泰然とした将軍の態度に、王様は言葉を失う。だが、我が子を想う気持ちが、再び王様を突き動かしたみたいだ。


「危険すぎる。いくら将軍とは言え、第一王子を危険に晒すなど……」


「それがこの国をダメにしていると、何度言わせるのか!!」


その一喝が再び王様の心をへし折る。王様は完全に萎縮してしまった様子だけど、将軍はさらにまくし立てるように主張した。


「そのように王が弱気だから国も力を失う! 立ち上がるべきとき、戦うべきときがあるのです。それを避けて、白黒つけずに曖昧な状態を続けるから、何もかもが脆くなる。ベイリール様のドラクラ化に関しても同じことが言える!」


将軍はベイルくんに指先を向ける。


「あの年になってもドラクラ化すらまともにできない、トランドスト王家の王子。それを作ったのは、王の態度にあると私は考えている。
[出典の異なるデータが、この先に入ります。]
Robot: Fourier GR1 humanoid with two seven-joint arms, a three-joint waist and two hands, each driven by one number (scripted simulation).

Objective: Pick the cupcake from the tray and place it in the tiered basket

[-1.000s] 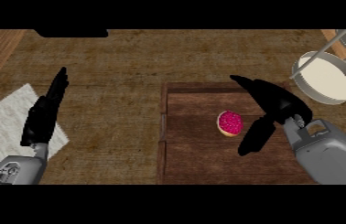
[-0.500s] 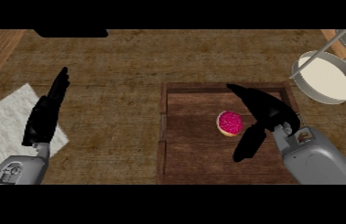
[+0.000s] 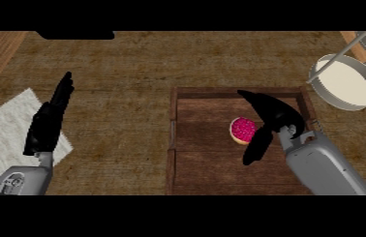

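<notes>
Since the earlier frames the right hand (image 3: 268, 119) has shifted leftward over the tray, closing on the cupcake, while the left hand has stayed where it was. From left to right: a pale cloth (image 3: 22, 120) lies at the left edge of the surface (image 3: 143, 71), partly under the left hand (image 3: 49, 122), which is held flat with its fingers straight and pressed together, pointing away from the robot; it appears to be resting, clear of the work. The wooden tray (image 3: 207, 92) occupies the centre-right, and the cupcake (image 3: 242, 130), pink-topped, sits on it near the middle. The right hand is spread open just beside the cupcake on its right, fingers arched above it and the thumb hanging below, so that the cake lies at the mouth of the opening; nothing is pinched yet, and the posture reads as a pre-grasp. At the upper right a pale round tier of the tiered basket (image 3: 344, 83), with a metal support, stands near the tray's far corner, the likely destination. The surface is brown and woven-looking; a dark object (image 3: 75, 35) shows at the top edge.
</notes>
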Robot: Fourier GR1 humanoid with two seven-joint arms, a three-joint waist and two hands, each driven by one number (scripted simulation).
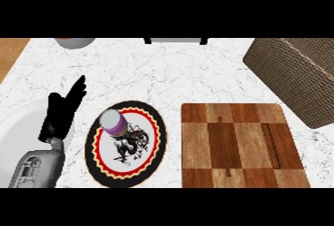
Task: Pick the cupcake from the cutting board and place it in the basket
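Purple-wrapped, the cupcake (112, 122) sits on the patterned plate (130, 177) just right of my left hand (62, 115), not on the cutting board (241, 145) farther right, so my fingers lie straight, holding nothing.

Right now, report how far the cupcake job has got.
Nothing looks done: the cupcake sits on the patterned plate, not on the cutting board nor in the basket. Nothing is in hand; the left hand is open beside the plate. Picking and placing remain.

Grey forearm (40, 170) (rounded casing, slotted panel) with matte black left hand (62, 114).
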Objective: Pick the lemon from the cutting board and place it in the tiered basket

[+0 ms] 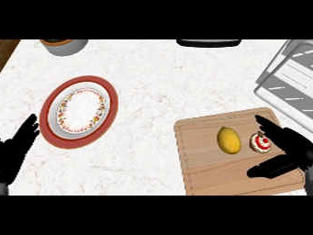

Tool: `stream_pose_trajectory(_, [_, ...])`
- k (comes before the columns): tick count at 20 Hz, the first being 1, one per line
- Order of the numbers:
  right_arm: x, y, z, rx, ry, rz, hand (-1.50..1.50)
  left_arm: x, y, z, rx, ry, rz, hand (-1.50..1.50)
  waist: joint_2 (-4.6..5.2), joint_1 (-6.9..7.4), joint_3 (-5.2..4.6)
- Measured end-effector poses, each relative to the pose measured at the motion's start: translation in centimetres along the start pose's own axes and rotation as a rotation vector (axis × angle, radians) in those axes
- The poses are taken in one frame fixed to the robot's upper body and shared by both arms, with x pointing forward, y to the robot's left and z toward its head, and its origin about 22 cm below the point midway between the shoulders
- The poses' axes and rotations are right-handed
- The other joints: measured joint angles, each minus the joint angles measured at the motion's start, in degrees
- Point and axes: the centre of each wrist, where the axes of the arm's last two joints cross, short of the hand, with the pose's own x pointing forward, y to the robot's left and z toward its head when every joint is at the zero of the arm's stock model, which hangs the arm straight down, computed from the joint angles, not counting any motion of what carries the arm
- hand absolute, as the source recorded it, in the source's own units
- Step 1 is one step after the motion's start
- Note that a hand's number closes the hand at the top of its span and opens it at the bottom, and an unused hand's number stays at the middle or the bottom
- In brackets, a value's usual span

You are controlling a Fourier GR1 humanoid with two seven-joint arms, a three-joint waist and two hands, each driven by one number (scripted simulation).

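The right hand [291, 153] hovers spread just right of the lemon [229, 140] on the cutting board [206, 170], apparently poised to grasp it, while the left hand [6, 153] rests open far to the lemon's left.

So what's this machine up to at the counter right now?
The robot's black right hand is open above the right side of a wooden cutting board, beside a yellow lemon and a small red-and-white cupcake. It holds neither yet; the lemon lies on the board. Its left hand rests open at the left edge, near a red-rimmed patterned plate. A grey wire tiered basket stands to the upper right.
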Motion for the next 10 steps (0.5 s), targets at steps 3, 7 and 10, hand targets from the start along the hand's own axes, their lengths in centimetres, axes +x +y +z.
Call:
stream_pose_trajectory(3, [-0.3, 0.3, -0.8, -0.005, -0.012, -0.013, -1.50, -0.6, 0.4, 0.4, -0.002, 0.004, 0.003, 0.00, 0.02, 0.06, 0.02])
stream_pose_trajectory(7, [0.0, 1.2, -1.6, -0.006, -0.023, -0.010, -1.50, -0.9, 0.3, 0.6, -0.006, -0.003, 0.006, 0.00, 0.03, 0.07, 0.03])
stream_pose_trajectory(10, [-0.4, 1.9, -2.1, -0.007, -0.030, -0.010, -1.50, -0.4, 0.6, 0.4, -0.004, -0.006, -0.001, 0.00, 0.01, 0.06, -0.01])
危険を顧みず、掴むべきものを掴もうと前に進まねば、何も手に入らない!」


……なんだろう。

イライラしてきたなぁ。


そろそろ我慢しなくていいよね?

チラッとレックスさんを見るが、彼は苦々しい顔で首を横に振るだけ。将軍の主張はまだ続く。
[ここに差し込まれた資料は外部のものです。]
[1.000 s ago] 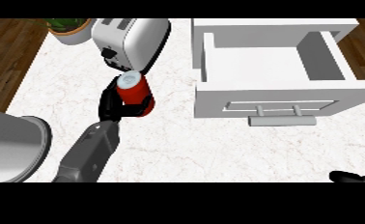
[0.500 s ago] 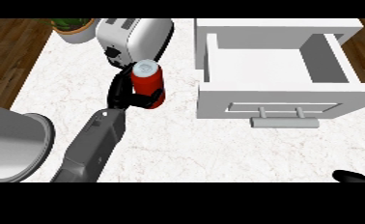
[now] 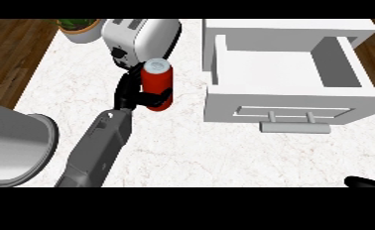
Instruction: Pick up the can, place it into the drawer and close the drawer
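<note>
My left hand [image 3: 134,91]: my fingers are curled round the red can, and my thumb wraps across its front. My grey arm comes up from the bottom of the view.
Can [image 3: 156,84]: it is red with a shiny silver top. I hold it standing almost straight, just a bit tilted. It sits between the toaster and the drawer, above the white counter [image 3: 190,149]. I cannot tell if its bottom touches the counter.
Drawer [image 3: 289,83]: it is white and pulled open. I can see down into it. It is to the right of the can, near it but not touching.
Drawer handle [image 3: 294,127]: a grey bar on the front of the drawer, facing me.
Toaster [image 3: 139,38]: it is white with slots on top. It stands just behind the can, close to my fingers.
Plant pot [image 3: 79,27]: a pale pot with green leaves, at the top left, beside the toaster.
Grey round thing [image 3: 21,147]: it sits at the left edge, near my arm. I cannot tell what it is.
My right hand [image 3: 360,182]: only 1 small black bit shows at the bottom right corner. I cannot tell what it is doing.
</note>
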Controlling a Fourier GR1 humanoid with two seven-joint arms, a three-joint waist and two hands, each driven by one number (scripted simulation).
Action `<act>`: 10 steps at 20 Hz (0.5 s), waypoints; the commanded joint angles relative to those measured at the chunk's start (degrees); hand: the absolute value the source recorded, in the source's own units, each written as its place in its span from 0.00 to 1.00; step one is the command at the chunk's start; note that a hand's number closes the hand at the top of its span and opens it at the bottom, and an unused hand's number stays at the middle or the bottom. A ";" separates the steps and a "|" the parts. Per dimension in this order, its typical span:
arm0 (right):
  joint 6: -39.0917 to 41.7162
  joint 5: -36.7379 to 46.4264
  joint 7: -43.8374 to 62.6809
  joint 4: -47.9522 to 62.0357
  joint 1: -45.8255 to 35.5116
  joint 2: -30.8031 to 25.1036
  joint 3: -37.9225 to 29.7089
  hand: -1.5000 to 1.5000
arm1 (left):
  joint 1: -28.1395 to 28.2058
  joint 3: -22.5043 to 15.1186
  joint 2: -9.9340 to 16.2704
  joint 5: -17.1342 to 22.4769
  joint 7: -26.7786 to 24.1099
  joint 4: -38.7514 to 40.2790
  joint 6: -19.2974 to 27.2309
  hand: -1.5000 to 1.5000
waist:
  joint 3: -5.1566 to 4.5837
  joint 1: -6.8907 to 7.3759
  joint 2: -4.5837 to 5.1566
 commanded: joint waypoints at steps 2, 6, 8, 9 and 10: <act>-0.46 0.99 0.42 0.59 -1.02 0.29 1.11 0.00 | -14.18 -1.46 -2.54 -0.22 5.71 -8.05 2.04 1.00 | 0.26 -1.42 -0.75; -0.23 1.41 -0.23 1.08 -0.95 -0.14 0.71 0.00 | -13.06 -3.34 -3.55 -0.87 7.07 -10.64 3.28 1.00 | 0.32 -2.03 -0.98; -0.93 2.02 0.19 1.24 -1.04 1.02 1.89 0.00 | -19.04 -3.68 -3.61 -1.64 11.80 -11.64 7.19 1.00 | 0.31 -2.25 -0.77; -0.47 1.12 0.44 1.00 -1.00 0.00 0.64 0.00 | -20.89 -3.80 -3.22 -1.80 14.70 -12.29 7.48 1.00 | 0.25 -1.96 -0.58; -1.27 2.14 1.21 -0.69 -0.73 0.87 1.72 0.00 | -22.60 -5.54 -3.65 -1.45 17.36 -14.05 9.62 1.00 | 0.21 -1.92 -0.74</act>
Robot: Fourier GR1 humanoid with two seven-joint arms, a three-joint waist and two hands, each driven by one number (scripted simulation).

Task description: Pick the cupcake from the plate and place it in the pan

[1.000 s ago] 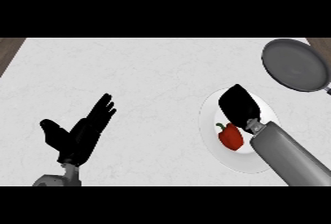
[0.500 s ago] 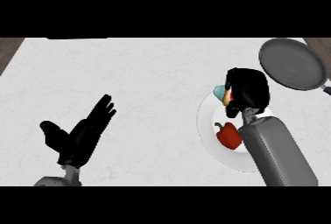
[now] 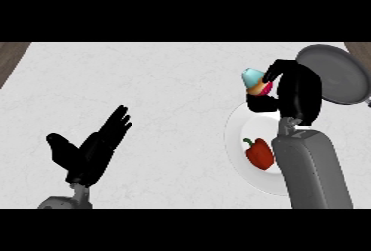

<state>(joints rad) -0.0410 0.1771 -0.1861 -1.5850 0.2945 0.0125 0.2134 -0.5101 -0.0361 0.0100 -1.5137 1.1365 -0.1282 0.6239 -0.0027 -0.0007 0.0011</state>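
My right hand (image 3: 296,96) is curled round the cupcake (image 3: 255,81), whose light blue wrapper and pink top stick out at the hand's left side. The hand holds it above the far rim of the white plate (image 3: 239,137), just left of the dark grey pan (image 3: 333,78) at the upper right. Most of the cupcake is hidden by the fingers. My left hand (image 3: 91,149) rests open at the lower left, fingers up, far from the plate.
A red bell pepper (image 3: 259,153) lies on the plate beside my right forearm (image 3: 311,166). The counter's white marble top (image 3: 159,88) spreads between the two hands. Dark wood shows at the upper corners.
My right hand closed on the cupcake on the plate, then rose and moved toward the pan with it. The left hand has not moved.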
「だからこそ、ベイリール様は霧を前にして儀式を行うべきなのです。目の前に霧がある。絶好の機会ではないですか!」


おうおうおう、私はもう我慢ならないよ。


レックスさんが止めようと、私は言ってやる。


やってやろうじゃないか、ってね!


「やります!」


議事堂内に凛とした女の子の声が響いた。ただ、それは残念ながら私のものではない。


「私とベイルが、霧を払います」


真っ直ぐと将軍の目を見て、名乗りを上げたのはリリアちゃんだ。もし、ベイルくんがドラクラになれなかったら、娘であるリリアちゃんが危険に晒されるはず。将軍はどんな判断を下すのか、と全員の注目が集まったが……。


「やってみせよ」


将軍は、顔色一つ変えることなく、許可を出すのだった。